O vereador se diz descontente com o comportamento do delegado durante o inquérito policial que investigou o suposto envolvimento dele com o tráfico de drogas.
Na semana passada, Valencise encaminhou o inquérito também ao MP de Barra Bonita. Em seu relatório, o delegado alega que as provas coletadas durante as investigações teriam deixado evidente o envolvimento do vereador com o tráfico.
Cavinato contesta a informação. Ele disse que teve acesso ao inquérito e que não há nenhuma prova convincente contra ele ao longo do processo elaborado pela Seccional.
Além disso, o vereador acredita que as investigações ganharam conotação pessoal, porque tiveram início logo depois que ele denunciou irregularidades envolvendo uma instituição social comandada por um policial civil da cidade.
Durante o andamento do inquérito, Cavinato chegou a denunciar também uma suposta tortura contra uma das testemunhas. Segundo o vereador, a violência teve como propósito forçar uma confissão que pudesse ser usada contra ele.
Para sustentar sua denúncia, Cavinato exibiu um laudo de exame de corpo de delito fornecido pela equipe de perícias médico-legais de Jaú. No documento, os médicos legistas informam que o preso foi vítima de lesão corporal.

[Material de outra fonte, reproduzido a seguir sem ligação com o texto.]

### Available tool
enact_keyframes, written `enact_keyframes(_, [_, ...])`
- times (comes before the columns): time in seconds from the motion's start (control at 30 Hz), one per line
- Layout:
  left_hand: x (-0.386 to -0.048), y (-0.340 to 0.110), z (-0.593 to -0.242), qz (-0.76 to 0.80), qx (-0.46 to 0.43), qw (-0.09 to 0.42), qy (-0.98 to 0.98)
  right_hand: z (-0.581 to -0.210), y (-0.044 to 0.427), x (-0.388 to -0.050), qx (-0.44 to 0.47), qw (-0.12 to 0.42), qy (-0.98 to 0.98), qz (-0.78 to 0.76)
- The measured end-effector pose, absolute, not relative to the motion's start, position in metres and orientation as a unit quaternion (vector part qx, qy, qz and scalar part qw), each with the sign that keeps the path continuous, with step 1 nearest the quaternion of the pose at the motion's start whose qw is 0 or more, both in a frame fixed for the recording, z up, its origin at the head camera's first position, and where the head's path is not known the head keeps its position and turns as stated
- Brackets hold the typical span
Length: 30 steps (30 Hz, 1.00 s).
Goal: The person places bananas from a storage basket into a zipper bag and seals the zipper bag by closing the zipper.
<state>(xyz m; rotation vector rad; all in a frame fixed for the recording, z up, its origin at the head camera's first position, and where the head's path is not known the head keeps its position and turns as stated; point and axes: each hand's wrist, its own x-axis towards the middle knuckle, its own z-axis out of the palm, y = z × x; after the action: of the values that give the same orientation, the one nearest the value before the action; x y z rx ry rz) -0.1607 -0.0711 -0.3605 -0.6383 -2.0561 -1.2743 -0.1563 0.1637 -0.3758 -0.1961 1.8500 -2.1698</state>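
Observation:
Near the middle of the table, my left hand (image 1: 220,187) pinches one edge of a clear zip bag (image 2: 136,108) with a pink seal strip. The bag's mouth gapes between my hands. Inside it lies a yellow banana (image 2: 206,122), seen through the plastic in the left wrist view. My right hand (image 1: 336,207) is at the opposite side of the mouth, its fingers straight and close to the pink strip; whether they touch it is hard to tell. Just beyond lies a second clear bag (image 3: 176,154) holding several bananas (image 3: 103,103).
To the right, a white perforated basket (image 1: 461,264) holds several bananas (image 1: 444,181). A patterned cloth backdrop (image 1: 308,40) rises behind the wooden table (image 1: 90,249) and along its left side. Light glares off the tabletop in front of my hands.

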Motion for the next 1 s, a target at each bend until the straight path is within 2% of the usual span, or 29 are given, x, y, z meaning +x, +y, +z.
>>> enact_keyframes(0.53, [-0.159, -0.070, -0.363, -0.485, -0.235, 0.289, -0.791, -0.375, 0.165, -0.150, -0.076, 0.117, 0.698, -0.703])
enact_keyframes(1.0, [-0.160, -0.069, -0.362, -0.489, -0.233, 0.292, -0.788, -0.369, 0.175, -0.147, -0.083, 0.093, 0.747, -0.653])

Entre os ferimentos estariam lesões na perna e no pé esquerdos, no braço direito e escoriações nas costas.
A denúncia foi feita também à Comissão de Direitos Humanos da Assembléia Legislativa, a Ouvidoria da Polícia Civil do Estado de São Paulo, ao Conselho da Magistratura e, finalmente, ao MP.
Essa mobilização teria gerado, na opinião do vereador, uma perseguição política e pessoal contra ele, “com a nítida vontade de denegrir a imagem (do vereador) perante a opinião pública e abafar as denúncias contra a Polícia Civil”.
A declaração consta na representação protocolada no MP e que foi encaminhada ao promotor Luís Fernando Violi. Assim que recebeu a representação, o promotor encaminhou-a ao Departamento de Polícia Judiciária do Interior (Deinter-4), órgão ao qual está vinculada a Seccional de Jaú.
O delegado Valencise informou que até ontem ainda não havia sido comunicado oficialmente sobre a representação do vereador. Ele preferiu não se manifestar a respeito do assunto sem antes conhecer o conteúdo das denúncias.